What to work on —
Every entry in the listing below is to be output unchanged.

Extracted data —
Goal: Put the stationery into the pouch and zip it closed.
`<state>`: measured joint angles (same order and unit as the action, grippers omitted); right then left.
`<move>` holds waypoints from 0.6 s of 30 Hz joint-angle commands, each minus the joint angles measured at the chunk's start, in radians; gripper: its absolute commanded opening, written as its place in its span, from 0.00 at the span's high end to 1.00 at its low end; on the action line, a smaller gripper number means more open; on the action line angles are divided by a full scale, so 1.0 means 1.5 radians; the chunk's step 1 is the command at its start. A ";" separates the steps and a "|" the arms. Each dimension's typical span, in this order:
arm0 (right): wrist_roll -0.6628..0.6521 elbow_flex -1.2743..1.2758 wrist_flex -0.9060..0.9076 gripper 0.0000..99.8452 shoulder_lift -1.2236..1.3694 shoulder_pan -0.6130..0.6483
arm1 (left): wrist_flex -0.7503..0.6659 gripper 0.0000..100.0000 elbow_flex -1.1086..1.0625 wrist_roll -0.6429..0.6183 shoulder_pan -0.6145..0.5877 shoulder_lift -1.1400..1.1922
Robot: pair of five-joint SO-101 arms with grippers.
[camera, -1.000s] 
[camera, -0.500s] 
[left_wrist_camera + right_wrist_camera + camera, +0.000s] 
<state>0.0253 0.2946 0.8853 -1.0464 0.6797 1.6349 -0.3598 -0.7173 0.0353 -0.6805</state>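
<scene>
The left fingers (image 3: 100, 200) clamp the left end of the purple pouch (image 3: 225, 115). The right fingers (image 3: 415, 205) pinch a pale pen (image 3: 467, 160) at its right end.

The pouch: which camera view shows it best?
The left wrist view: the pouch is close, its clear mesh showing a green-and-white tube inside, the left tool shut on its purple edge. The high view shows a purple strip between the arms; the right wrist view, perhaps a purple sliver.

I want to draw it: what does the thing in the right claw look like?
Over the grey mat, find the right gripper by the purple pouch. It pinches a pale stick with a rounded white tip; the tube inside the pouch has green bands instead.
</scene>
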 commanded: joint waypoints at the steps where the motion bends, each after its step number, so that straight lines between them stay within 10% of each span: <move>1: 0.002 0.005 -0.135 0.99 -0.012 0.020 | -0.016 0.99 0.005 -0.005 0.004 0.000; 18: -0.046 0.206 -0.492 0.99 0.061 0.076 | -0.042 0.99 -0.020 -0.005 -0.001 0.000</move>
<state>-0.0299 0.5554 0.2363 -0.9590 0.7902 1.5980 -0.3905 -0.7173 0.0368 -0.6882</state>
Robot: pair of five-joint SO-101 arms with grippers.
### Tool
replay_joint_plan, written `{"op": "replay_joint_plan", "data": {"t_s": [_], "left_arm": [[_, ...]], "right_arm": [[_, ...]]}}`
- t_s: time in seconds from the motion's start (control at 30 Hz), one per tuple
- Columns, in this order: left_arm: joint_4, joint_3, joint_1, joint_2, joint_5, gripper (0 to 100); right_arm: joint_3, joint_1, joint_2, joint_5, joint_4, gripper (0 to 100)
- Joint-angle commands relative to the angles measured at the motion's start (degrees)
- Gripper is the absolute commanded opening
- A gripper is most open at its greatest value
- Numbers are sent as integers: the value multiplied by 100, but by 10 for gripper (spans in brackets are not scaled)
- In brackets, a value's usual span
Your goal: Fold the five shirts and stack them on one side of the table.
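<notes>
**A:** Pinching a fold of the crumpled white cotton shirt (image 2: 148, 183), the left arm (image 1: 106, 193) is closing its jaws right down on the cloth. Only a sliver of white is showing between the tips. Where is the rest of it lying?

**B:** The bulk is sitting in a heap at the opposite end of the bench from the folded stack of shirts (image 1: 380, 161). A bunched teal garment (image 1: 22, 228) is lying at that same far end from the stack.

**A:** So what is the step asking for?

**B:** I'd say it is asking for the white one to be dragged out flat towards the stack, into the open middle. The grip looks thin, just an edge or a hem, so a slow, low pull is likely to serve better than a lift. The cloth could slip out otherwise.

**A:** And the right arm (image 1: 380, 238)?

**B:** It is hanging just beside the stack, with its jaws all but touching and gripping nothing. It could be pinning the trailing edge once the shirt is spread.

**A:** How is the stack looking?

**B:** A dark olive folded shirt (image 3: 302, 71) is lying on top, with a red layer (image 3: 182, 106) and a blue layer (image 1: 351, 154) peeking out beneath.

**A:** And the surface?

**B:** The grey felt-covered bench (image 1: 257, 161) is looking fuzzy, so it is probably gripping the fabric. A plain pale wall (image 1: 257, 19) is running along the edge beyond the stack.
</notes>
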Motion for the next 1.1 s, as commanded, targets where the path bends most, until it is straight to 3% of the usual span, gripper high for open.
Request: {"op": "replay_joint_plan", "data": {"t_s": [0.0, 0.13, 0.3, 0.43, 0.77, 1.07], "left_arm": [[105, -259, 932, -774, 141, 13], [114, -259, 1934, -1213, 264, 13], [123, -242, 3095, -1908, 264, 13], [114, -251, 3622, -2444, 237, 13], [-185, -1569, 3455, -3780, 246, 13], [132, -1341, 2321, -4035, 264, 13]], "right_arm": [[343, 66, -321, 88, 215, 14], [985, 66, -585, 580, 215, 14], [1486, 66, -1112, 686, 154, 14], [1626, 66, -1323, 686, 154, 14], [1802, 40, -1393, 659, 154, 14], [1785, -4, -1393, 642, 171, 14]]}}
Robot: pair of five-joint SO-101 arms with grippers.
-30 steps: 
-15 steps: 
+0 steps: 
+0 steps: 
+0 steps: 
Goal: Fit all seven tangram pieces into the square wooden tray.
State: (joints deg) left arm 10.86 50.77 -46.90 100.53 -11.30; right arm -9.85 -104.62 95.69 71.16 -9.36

Exercise result —
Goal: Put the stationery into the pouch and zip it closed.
`<state>`: measured joint angles (same order and unit as the action, grippers omitted); right then left.
`<move>` holds waypoints from 0.6 s of 30 Hz joint-angle commands, each minus the joint angles measured at the chunk's start, in radians; gripper: its absolute commanded opening, written as its place in its span, from 0.00 at the span's high end to 1.00 at its low end; on the action line, a smaller gripper number means more open; on the action line angles are divided by a full scale, so 1.0 means 1.5 radians; the chunk's step 1 is the command at its start. A ";" separates the steps and a "|" the arms. Each dimension's typical span, in this order:
arm0 (right): wrist_roll -0.6628..0.6521 elbow_flex -1.2743..1.2758 wrist_flex -0.9060..0.9076 gripper 0.0000..99.8452 shoulder_lift -1.2236..1.3694 shoulder_pan -0.6130..0.6483
arm1 (left): wrist_flex -0.7503..0.6659 gripper 0.0000..100.0000 elbow_flex -1.1086..1.0625 wrist_roll -0.6429..0.6183 shoulder_pan -0.6145..0.5877 shoulder_lift -1.1400..1.1922
Robot: pair of five-joint SO-101 arms with grippers.
[camera, -1.000s] 
[camera, -0.500s] 
[left_wrist_camera + right_wrist_camera + camera, +0.000s] 
<state>0.0253 0.2946 0.8853 -1.0464 0.6797 1.6349 -0.3598 -0.7173 0.0353 -0.6805</state>
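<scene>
The left fingers (image 3: 100, 200) clamp the left end of the purple pouch (image 3: 225, 115). The right fingers (image 3: 415, 205) pinch a pale pen (image 3: 467, 160) at its right end.

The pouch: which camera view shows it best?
The left wrist view: the pouch is close, its clear mesh showing a green-and-white tube inside, the left tool shut on its purple edge. The high view shows a purple strip between the arms; the right wrist view, perhaps a purple sliver.

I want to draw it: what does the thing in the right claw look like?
Over the grey mat, find the right gripper by the purple pouch. It pinches a pale stick with a rounded white tip; the tube inside the pouch has green bands instead.
</scene>
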 commanded: joint waypoints at the steps where the motion bends, each after its step number, so that straight lines between them stay within 10% of each span: <move>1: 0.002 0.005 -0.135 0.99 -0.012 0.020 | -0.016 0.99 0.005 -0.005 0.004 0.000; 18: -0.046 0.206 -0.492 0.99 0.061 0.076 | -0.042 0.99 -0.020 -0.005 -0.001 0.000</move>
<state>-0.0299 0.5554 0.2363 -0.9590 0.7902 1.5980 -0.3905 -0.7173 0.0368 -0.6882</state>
Robot: pair of five-joint SO-101 arms with grippers.
### Tool
replay_joint_plan, written `{"op": "replay_joint_plan", "data": {"t_s": [_], "left_arm": [[_, ...]], "right_arm": [[_, ...]]}}`
- t_s: time in seconds from the motion's start (control at 30 Hz), one per tuple
- Columns, in this order: left_arm: joint_4, joint_3, joint_1, joint_2, joint_5, gripper (0 to 100); right_arm: joint_3, joint_1, joint_2, joint_5, joint_4, gripper (0 to 100)
- Joint-angle commands relative to the angles measured at the motion's start (degrees)
- Gripper is the absolute commanded opening
- A gripper is most open at its greatest value
- Numbers are sent as integers: the value multiplied by 100, but by 10 for gripper (spans in brackets are not scaled)
- In brackets, a value's usual span
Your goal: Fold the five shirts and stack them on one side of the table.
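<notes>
**A:** Pinching a fold of the crumpled white cotton shirt (image 2: 148, 183), the left arm (image 1: 106, 193) is closing its jaws right down on the cloth. Only a sliver of white is showing between the tips. Where is the rest of it lying?

**B:** The bulk is sitting in a heap at the opposite end of the bench from the folded stack of shirts (image 1: 380, 161). A bunched teal garment (image 1: 22, 228) is lying at that same far end from the stack.

**A:** So what is the step asking for?

**B:** I'd say it is asking for the white one to be dragged out flat towards the stack, into the open middle. The grip looks thin, just an edge or a hem, so a slow, low pull is likely to serve better than a lift. The cloth could slip out otherwise.

**A:** And the right arm (image 1: 380, 238)?

**B:** It is hanging just beside the stack, with its jaws all but touching and gripping nothing. It could be pinning the trailing edge once the shirt is spread.

**A:** How is the stack looking?

**B:** A dark olive folded shirt (image 3: 302, 71) is lying on top, with a red layer (image 3: 182, 106) and a blue layer (image 1: 351, 154) peeking out beneath.

**A:** And the surface?

**B:** The grey felt-covered bench (image 1: 257, 161) is looking fuzzy, so it is probably gripping the fabric. A plain pale wall (image 1: 257, 19) is running along the edge beyond the stack.
</notes>
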Motion for the next 1.1 s, as commanded, targets where the path bends most, until it is straight to 3% of the usual span, gripper high for open.
Request: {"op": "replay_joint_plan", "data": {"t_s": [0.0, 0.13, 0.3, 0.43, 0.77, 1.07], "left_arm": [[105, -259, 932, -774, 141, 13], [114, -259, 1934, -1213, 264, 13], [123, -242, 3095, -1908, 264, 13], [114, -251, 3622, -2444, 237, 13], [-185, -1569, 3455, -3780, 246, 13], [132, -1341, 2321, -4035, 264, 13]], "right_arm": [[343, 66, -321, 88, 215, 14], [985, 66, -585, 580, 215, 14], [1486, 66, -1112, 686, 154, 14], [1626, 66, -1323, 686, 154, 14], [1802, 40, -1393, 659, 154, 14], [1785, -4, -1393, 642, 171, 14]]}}
Robot: pair of five-joint SO-101 arms with grippers.
-30 steps: 
-15 steps: 
+0 steps: 
+0 steps: 
+0 steps: 
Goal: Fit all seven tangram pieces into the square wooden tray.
State: (joints deg) left arm 10.86 50.77 -46.90 100.53 -11.30; right arm -9.85 -104.62 95.69 71.16 -9.36

This answer has no further content.